> _What you should do_
Collect the lines of the entries where "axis" shows up.

Saved data entries:

::::

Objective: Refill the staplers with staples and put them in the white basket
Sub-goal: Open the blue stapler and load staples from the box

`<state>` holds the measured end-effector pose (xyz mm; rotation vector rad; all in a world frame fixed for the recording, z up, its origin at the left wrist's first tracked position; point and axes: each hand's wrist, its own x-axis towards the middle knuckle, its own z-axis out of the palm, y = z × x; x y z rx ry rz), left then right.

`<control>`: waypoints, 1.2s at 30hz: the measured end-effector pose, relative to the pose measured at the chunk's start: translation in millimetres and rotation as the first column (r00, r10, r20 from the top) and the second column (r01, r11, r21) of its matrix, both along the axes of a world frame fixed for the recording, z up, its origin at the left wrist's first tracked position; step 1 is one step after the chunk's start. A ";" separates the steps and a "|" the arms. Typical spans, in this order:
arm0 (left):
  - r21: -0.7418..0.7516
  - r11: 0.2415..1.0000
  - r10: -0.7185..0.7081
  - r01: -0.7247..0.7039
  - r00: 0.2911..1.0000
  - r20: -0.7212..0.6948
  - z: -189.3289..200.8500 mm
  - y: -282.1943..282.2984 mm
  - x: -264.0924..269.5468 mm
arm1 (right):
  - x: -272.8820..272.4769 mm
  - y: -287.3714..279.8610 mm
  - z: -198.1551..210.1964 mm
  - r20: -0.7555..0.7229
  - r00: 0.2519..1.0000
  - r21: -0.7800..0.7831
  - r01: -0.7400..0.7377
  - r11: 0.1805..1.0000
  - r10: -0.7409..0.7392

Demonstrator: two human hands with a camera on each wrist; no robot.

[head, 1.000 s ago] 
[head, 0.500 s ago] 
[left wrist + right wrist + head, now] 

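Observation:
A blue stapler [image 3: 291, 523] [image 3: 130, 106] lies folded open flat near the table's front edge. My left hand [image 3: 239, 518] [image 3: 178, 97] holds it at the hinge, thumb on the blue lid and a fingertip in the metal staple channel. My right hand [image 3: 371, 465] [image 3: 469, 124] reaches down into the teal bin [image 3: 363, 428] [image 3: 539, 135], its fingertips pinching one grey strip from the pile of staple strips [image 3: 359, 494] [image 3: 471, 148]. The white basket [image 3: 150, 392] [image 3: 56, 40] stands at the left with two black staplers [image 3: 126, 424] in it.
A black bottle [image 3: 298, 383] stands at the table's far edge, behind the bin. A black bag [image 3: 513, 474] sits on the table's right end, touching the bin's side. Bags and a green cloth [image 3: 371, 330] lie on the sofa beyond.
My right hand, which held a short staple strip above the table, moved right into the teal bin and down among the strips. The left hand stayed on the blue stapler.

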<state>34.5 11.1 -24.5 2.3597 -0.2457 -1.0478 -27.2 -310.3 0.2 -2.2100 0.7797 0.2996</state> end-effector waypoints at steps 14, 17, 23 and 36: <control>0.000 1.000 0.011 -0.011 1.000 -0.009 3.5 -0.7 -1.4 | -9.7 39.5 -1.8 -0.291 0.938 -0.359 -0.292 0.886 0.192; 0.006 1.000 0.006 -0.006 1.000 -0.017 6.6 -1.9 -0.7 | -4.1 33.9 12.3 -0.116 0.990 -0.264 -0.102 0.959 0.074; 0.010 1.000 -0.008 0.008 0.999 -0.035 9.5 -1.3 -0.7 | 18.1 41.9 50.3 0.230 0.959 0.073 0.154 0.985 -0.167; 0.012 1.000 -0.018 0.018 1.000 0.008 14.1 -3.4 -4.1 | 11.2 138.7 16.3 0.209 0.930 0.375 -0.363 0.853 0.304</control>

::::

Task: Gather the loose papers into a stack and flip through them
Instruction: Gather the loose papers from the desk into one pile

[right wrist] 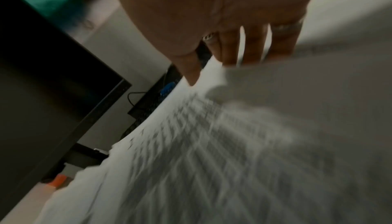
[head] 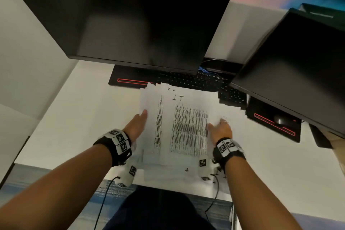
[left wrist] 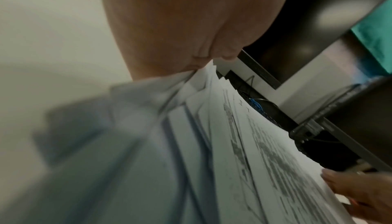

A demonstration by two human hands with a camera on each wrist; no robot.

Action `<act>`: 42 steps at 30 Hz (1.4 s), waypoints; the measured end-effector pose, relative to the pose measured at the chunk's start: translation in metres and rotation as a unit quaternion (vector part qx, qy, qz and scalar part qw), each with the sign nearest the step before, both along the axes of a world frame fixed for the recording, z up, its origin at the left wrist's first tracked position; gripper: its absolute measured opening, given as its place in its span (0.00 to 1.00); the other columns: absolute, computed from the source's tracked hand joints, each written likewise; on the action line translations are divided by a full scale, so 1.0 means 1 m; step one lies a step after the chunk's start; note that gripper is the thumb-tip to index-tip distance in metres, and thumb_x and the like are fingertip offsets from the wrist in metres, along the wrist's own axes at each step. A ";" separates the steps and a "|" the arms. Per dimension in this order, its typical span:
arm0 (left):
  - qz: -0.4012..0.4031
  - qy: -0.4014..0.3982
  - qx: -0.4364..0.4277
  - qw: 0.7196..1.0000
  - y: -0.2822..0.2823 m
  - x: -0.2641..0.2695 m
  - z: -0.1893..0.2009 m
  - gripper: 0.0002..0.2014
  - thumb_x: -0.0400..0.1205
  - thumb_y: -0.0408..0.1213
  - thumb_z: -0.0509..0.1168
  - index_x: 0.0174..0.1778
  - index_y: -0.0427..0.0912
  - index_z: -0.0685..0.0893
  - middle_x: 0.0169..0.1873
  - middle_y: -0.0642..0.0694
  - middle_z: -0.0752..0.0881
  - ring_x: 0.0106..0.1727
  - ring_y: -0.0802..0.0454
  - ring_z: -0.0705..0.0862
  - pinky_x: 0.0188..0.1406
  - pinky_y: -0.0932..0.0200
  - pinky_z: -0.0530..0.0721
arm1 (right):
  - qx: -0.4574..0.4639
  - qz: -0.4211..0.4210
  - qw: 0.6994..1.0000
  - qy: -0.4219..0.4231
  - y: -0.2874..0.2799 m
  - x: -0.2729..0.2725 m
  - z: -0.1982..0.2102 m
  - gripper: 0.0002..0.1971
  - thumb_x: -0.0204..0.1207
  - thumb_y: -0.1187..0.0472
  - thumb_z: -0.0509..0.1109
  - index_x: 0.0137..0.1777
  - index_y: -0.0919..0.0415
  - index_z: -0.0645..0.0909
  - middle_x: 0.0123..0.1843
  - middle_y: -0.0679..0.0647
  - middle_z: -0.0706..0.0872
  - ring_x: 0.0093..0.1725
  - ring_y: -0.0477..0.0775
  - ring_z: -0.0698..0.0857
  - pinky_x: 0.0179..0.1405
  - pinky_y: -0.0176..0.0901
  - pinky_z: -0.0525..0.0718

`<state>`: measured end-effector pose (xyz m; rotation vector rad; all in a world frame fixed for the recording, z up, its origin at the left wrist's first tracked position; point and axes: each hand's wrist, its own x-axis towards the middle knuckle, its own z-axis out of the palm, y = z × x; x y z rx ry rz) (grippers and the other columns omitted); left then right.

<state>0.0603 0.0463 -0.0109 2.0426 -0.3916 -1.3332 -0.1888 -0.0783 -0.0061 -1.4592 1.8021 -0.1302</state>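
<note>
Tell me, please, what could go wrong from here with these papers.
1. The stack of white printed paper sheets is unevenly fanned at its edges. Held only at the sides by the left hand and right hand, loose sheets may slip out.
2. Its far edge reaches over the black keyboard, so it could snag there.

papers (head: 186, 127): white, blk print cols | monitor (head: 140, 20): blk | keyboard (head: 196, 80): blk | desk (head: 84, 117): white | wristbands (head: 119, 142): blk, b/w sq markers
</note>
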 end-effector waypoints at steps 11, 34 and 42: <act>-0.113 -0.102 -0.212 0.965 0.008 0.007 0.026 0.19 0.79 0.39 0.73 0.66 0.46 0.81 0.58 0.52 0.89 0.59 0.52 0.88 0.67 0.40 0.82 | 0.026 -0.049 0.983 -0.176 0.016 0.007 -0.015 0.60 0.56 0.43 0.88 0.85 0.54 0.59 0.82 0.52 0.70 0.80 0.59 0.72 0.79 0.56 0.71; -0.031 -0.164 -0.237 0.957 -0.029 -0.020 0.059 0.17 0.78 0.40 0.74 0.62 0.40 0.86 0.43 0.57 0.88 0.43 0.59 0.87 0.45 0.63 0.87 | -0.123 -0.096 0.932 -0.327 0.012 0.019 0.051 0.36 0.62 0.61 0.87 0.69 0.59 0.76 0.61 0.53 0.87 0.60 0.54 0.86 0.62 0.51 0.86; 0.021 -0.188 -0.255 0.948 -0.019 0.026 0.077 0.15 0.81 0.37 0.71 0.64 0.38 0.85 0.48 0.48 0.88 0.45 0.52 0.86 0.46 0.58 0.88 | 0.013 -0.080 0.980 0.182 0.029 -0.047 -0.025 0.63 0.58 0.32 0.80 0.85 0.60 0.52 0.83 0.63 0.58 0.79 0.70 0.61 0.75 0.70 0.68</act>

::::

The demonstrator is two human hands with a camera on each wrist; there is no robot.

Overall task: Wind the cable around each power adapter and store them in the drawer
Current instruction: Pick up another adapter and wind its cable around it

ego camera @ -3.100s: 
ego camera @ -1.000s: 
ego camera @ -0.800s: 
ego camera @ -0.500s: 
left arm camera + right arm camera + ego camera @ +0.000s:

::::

> _Final answer_
`<state>` holds the measured end-effector pose (xyz mm; rotation vector rad; all in a world frame fixed for the recording, z up, its origin at the left wrist's first tracked position; point and axes: each hand's wrist, its own x-axis towards the middle knuckle, its own z-axis out of the palm, y = z × x; x y z rx ry rz), left then right.
`<state>`: measured end-effector pose (xyz m; rotation vector rad; all in a world frame fixed for the recording, z up, its origin at the left wrist's first tracked position; point and axes: each hand's wrist, its own x-axis towards the middle knuckle, its own z-axis out of the palm, y = z × x; x y z rx ry rz) (grippers and the other columns omitted); left then right.

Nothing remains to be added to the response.